▶ Work request: Set down every record below exactly as it appears, but without the pictures.

▶ Supplied data:
------------------------

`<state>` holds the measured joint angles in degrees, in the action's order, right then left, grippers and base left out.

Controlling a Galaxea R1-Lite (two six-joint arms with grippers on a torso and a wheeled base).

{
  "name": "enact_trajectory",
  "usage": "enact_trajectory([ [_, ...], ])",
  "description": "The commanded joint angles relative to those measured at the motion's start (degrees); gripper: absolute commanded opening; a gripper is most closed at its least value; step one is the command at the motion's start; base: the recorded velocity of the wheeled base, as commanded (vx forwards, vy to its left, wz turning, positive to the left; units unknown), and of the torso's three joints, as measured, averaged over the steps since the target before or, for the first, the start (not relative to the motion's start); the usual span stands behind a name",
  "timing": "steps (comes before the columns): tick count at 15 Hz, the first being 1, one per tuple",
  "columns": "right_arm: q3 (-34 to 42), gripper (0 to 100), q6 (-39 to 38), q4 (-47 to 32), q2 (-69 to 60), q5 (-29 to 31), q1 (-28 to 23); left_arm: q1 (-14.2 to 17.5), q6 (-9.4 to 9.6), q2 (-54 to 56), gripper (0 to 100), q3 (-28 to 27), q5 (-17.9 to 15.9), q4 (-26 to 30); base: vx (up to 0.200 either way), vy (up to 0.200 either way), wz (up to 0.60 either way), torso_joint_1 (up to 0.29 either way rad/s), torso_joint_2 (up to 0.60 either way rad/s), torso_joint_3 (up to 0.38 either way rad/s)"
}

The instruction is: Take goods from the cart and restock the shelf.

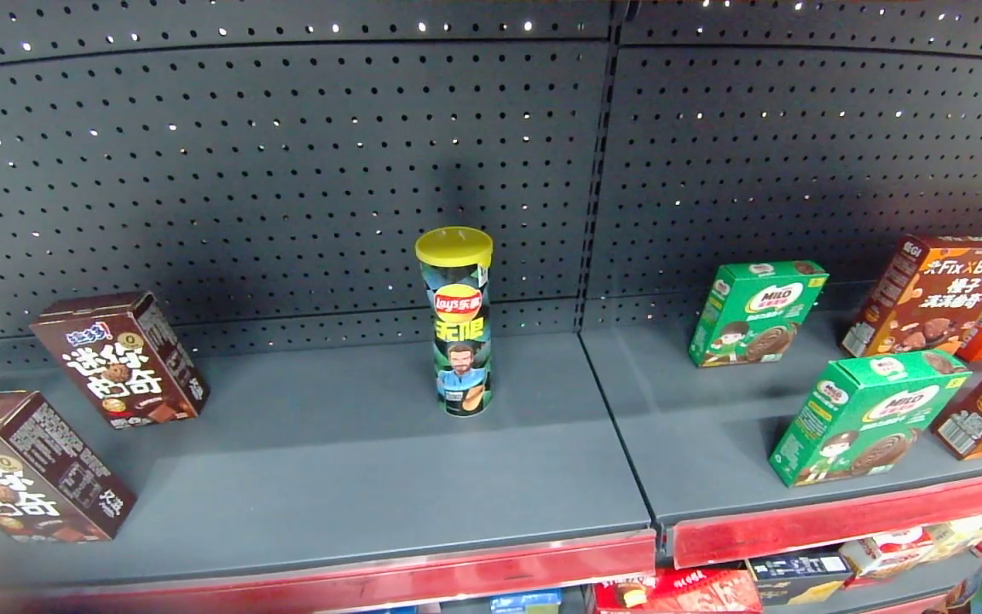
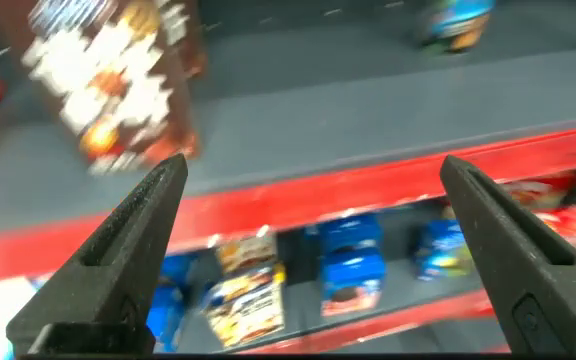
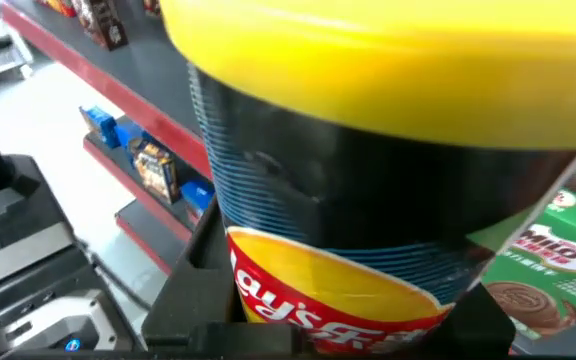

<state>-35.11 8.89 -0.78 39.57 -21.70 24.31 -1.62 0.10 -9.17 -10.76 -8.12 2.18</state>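
Observation:
A chip can with a yellow lid stands upright in the middle of the grey shelf, near the pegboard back. A second can of the same kind sits close up in the right wrist view, and my right gripper is shut on its body below the lid. My left gripper is open with nothing between its fingers. It hangs in front of the shelf's red front edge, facing a brown cookie box.
Two brown cookie boxes stand at the shelf's left. Green boxes and orange-brown boxes stand at the right. A lower shelf holds more goods. Open shelf floor lies around the standing can.

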Motion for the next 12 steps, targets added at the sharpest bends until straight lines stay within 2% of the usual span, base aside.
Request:
enact_trajectory([
  [1, -0.1, 0, 0.2, 0.2, 1.2, 0.1, 0.7, -4.8, 0.78, -11.8, 100, -8.1, -5.6, -1.5, 0.000, 0.000, 0.00, 0.000, 0.00, 0.000],
  [4, -0.4, 0, 0.2, 0.2, 1.4, 0.1, 0.7, -7.4, 1.57, -25.4, 100, -18.0, -8.1, -4.1, 0.000, 0.000, 0.00, 0.000, 0.00, 0.000],
  [5, -0.4, 0, 0.2, 0.2, 1.2, 0.2, 0.7, -8.4, 1.66, -27.7, 100, -19.0, -9.5, -6.1, 0.000, 0.000, 0.00, 0.000, 0.00, 0.000],
  [7, -0.8, 0, 0.1, -0.1, -0.1, 0.3, -0.1, -9.7, 1.57, -36.7, 100, -23.9, -15.1, -12.8, 0.000, 0.000, 0.00, 0.000, 0.00, 0.000],
  [9, -0.9, 0, 0.1, -0.2, -1.1, 0.3, -1.4, -9.7, 1.57, -42.9, 100, -29.4, -18.2, -13.4, 0.000, 0.000, 0.00, 0.000, 0.00, 0.000],
  [12, -0.3, 0, 0.1, -0.3, -2.0, 0.3, -2.2, -9.8, 1.66, -47.3, 100, -30.1, -23.6, -13.7, 0.000, 0.000, 0.00, 0.000, 0.00, 0.000],
])
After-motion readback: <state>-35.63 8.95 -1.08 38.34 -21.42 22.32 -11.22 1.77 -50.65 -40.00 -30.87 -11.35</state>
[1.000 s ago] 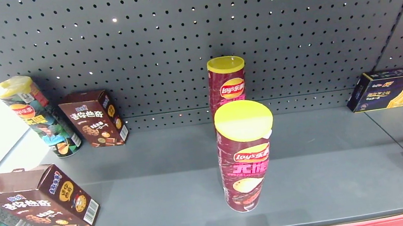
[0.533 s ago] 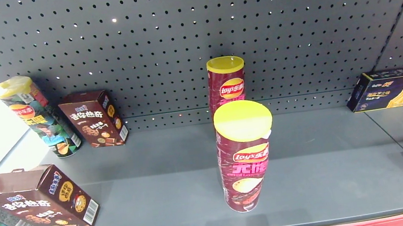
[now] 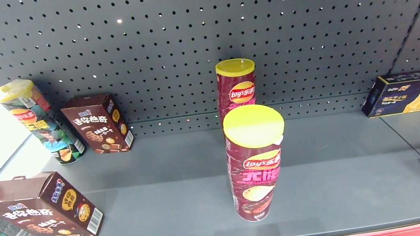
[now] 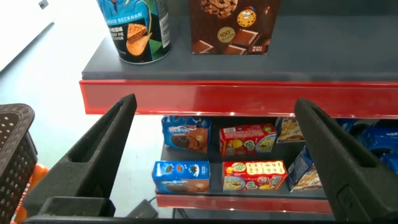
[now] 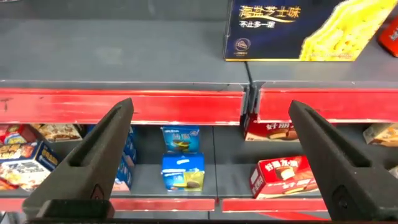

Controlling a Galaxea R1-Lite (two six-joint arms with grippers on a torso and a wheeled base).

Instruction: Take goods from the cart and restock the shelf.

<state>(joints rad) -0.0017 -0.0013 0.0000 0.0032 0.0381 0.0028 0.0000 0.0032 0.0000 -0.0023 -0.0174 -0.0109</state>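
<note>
- Left gripper (image 4: 214, 102) is seen with its fingers spread wide and nothing between them, facing the red front lip (image 4: 236, 98) of the shelf; the right gripper (image 5: 209, 104) is likewise spread and empty, further along the same lip
- Two maroon chip cans are stood upright in the middle of the shelf (image 3: 164, 205): the front can (image 3: 254, 165) near the edge and the rear can (image 3: 235, 84) straight behind it by the pegboard (image 3: 183, 36); whether they touch cannot be told
- A dark mesh basket (image 4: 13, 155), judged to be part of the cart, is seen low on the left arm's side
- With both grippers empty, the step in hand is judged to be a return to the cart for another item
- For a sound pick, the item should be taken around its body at mid-height, with the jaws squared to it, so that it is carried upright
- For placing, bare shelf beside the can row is best chosen, well apart from the brown cookie box (image 3: 49, 208) at the left front, and the item should be set flat before release so that the tall front can is not knocked
</note>
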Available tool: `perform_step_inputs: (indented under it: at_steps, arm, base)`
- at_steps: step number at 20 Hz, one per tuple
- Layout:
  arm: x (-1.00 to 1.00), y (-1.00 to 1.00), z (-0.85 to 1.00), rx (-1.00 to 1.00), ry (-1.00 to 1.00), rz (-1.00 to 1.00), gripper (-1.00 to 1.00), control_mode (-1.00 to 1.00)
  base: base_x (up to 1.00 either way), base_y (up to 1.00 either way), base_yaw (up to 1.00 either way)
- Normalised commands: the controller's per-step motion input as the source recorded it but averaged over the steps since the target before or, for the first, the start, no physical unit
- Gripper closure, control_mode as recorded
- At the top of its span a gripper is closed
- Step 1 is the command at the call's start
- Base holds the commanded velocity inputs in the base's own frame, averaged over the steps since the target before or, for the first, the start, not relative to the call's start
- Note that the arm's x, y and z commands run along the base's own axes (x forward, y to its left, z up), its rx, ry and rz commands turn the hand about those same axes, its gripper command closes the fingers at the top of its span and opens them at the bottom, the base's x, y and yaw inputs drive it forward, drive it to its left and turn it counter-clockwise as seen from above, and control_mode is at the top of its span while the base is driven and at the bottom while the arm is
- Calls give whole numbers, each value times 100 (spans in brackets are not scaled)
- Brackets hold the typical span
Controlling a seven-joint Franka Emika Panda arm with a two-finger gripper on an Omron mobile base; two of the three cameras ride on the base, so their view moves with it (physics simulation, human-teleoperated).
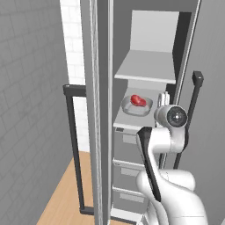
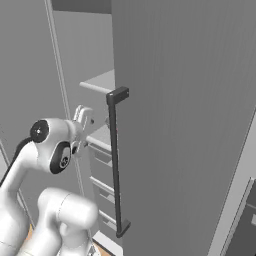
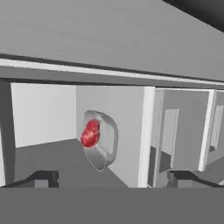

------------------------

▶ Exercise solution:
`<state>` holds the measured joint angles in degrees, in the action's order, right then left, grippers and base left out.

Controlling a Galaxea R1-Lite (two six-joint arms with grippers on a torso and a wheeled base).

{
  "name": "enact_trajectory",
  "usage": "enact_trajectory([ [_, ...], ])",
  "description": "The commanded joint angles relative to those measured at the motion's start (degrees); gripper: absolute commanded opening; a gripper is most closed at its least value; step one is the command at the motion's start; base: the recorded velocity of the wheeled base, as commanded (vx forwards, vy to its left, wz turning, positive to the left; units unknown), and of the torso's three joints, as measured, averaged over the steps since the target before or, for the first, the start (not relative to the motion's start); the usual span stands behind a name",
  "timing": "steps (comes before the columns): tick count at 15 Hz, the first being 1, one per tuple",
  "columns": "right_arm: q3 (-34 to 42), gripper (0 to 100), q6 (-39 to 38), q4 (-47 to 32), q2 (-69 to 60), q5 (-29 to 31), q1 (-28 to 23); left_arm: q1 (-14.2 to 17.5), q6 (-9.4 to 9.6), q2 (-54 to 56), gripper (0 to 100), q3 (-28 to 27), q5 (-17.9 to 15.9), q4 (-26 to 30); base: vx (up to 0.200 either way), vy (up to 0.200 either way), wz (up to 0.60 either way), torso_joint_1 (up to 0.29 either way rad/s), torso_joint_2 (up to 0.60 either way rad/s), torso_joint_3 (up to 0.38 either way rad/s)"
}

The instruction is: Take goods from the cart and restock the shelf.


<state>-35.11 8.89 -0.78 39.57 -21.70 24.31 -1.62 0.10 -9.17 -10.76 -8.12 2.18</state>
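Observation:
A chip can with a yellow lid stands upright in the middle of the grey shelf, near the pegboard back. A second can of the same kind sits close up in the right wrist view, and my right gripper is shut on its body below the lid. My left gripper is open with nothing between its fingers. It hangs in front of the shelf's red front edge, facing a brown cookie box.
Two brown cookie boxes stand at the shelf's left. Green boxes and orange-brown boxes stand at the right. A lower shelf holds more goods. Open shelf floor lies around the standing can.
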
Motion for the next 12 steps, targets added at the sharpest bends until straight lines stay within 2% of the usual span, base aside.
Request:
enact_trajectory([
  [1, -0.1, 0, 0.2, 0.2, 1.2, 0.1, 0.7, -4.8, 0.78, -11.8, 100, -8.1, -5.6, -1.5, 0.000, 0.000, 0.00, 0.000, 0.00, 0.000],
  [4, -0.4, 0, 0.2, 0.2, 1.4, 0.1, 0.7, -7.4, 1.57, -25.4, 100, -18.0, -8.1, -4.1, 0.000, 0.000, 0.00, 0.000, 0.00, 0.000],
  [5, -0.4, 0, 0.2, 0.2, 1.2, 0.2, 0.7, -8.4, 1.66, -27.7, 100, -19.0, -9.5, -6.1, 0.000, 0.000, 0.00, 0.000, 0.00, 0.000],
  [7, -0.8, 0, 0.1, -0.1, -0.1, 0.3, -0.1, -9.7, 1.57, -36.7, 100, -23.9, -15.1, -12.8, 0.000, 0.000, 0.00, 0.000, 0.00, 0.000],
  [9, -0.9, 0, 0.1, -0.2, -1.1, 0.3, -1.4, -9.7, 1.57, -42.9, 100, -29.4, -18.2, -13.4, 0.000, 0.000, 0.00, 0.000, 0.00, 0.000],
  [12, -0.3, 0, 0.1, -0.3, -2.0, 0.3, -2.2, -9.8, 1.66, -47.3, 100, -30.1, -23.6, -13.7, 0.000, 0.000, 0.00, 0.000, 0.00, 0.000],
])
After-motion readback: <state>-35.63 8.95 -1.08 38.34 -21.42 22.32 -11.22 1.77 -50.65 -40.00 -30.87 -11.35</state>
[1.000 s ago] 
[0.533 s ago] 
[now] 
[now] 
[now] 

Controlling a Galaxea R1-Lite (two six-joint arms with grippers on a torso and a wheeled base).

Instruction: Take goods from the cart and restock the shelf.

<state>(joints rad) -0.0017 -0.0013 0.0000 0.0032 0.0381 0.0028 0.0000 0.0032 0.0000 -0.0023 -0.0174 -0.0109</state>
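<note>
- Left gripper (image 4: 214, 102) is seen with its fingers spread wide and nothing between them, facing the red front lip (image 4: 236, 98) of the shelf; the right gripper (image 5: 209, 104) is likewise spread and empty, further along the same lip
- Two maroon chip cans are stood upright in the middle of the shelf (image 3: 164, 205): the front can (image 3: 254, 165) near the edge and the rear can (image 3: 235, 84) straight behind it by the pegboard (image 3: 183, 36); whether they touch cannot be told
- A dark mesh basket (image 4: 13, 155), judged to be part of the cart, is seen low on the left arm's side
- With both grippers empty, the step in hand is judged to be a return to the cart for another item
- For a sound pick, the item should be taken around its body at mid-height, with the jaws squared to it, so that it is carried upright
- For placing, bare shelf beside the can row is best chosen, well apart from the brown cookie box (image 3: 49, 208) at the left front, and the item should be set flat before release so that the tall front can is not knocked
</note>
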Available tool: `perform_step_inputs: (indented under it: at_steps, arm, base)`
- at_steps: step number at 20 Hz, one per tuple
- Layout:
  arm: x (-1.00 to 1.00), y (-1.00 to 1.00), z (-0.85 to 1.00), rx (-1.00 to 1.00), ry (-1.00 to 1.00), rz (-1.00 to 1.00), gripper (-1.00 to 1.00), control_mode (-1.00 to 1.00)
  base: base_x (up to 1.00 either way), base_y (up to 1.00 either way), base_yaw (up to 1.00 either way)
- Normalised commands: the controller's per-step motion input as the source recorded it but averaged over the steps since the target before or, for the first, the start, no physical unit
- Gripper closure, control_mode as recorded
- At the top of its span a gripper is closed
- Step 1 is the command at the call's start
- Base holds the commanded velocity inputs in the base's own frame, averaged over the steps since the target before or, for the first, the start, not relative to the call's start
- Note that the arm's x, y and z commands run along the base's own axes (x forward, y to its left, z up), its rx, ry and rz commands turn the hand about those same axes, its gripper command closes the fingers at the top of its span and opens them at the bottom, the base's x, y and yaw inputs drive it forward, drive it to its left and turn it counter-clockwise as seen from above, and control_mode is at the top of its span while the base is driven and at the bottom while the arm is
- Calls give whole numbers, each value times 100 (spans in brackets are not scaled)
- Brackets hold the typical span
Controlling a seven-joint Franka Emika Panda arm with a two-finger gripper on an Omron mobile base; two of the three cameras ride on the base, so their view moves with it (physics simulation, human-teleoperated).

The output as shown is complete.